Working with the people.  I’m in a unique position where I get to meet new people every day because we have new people coming through the doors of the museum every day.  There’s also the people I get to see more often, for example the members of the society or our various volunteers.  People who know me know that I’m a people person, and my role here allows me to  interact with different people from our community and beyond.  I also enjoy when I get the chance to engage with different audiences through social media, whether it’s co-ordinating the blog, tweeting or posting pictures through Instagram.  It’s a fun way to introduce the museum to people who may not have the chance to visit or who may not have known about us otherwise.

Victorian costumes in Henry House = Awesome.

Canada Day at the Lake 2015, with volunteer Cathryn and Host Karen

What do you find to be the most challenging part of your job?

Some of the research.  I still undertake a little bit of research with my job, my personal favourite research subject is the Port Oshawa Pioneer Cemetery, and every so often you hit that brick wall, and it’s a matter of pushing through or finding the patience to say, ‘you’re going on the back burner’ and working on something else.  Time management can also be a bit tricky, because I often have several projects on the go!

How did you get into the Museum field?

I took History and Canadian Studies as my undergraduate degree at Wilfrid Laurier University, worked a couple years outside the field, then went back to school for Fleming College’s Museum Management and Curatorship program.  What really helped me ultimately, especially here at the Museum, was volunteering.  I started as a volunteer in 2007, mostly helping behind the scenes and making phone calls on behalf of the Museum from home.  When I finished my program in 2010, I amped up my volunteering, and when a position opened up I think I was the first to have my resume in!  Volunteering proved to be a good way of getting my name known.

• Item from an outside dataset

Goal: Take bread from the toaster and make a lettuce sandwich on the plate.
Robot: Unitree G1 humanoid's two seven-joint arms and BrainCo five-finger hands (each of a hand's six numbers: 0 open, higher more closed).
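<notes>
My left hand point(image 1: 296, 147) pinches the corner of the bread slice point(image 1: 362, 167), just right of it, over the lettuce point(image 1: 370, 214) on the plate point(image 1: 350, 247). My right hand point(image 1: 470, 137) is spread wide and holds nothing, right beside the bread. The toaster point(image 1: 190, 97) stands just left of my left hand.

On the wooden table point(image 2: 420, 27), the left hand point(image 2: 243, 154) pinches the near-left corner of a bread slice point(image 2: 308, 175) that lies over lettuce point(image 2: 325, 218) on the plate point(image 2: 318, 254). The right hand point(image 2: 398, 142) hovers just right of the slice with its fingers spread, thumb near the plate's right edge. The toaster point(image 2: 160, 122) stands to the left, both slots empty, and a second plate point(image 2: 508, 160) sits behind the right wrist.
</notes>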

Cleaning artifacts in preparation for an exhibit at the Peterborough Museum and Archives, Spring 2010.

Cleaning artifacts in preparation for an exhibit at the Peterborough Museum and Archives, Spring 2010.

What is your earliest memory of the Oshawa Museum?

I remember coming here in grade 4, for a class trip.  We churned butter somewhere in the Henry House kitchen.  It is really funny to me to be able to work here, somewhere that I visited in grade 4, somewhere that I have fond memories for.  I remember that it was known as the Sydenham Museum at that point.  An old classmate, who is now a teacher, brought her class to the Museum a few years ago for our Christmas program, and we had a good laugh reminiscing that almost 20 years later, we’re both back at the Museum for another school tour!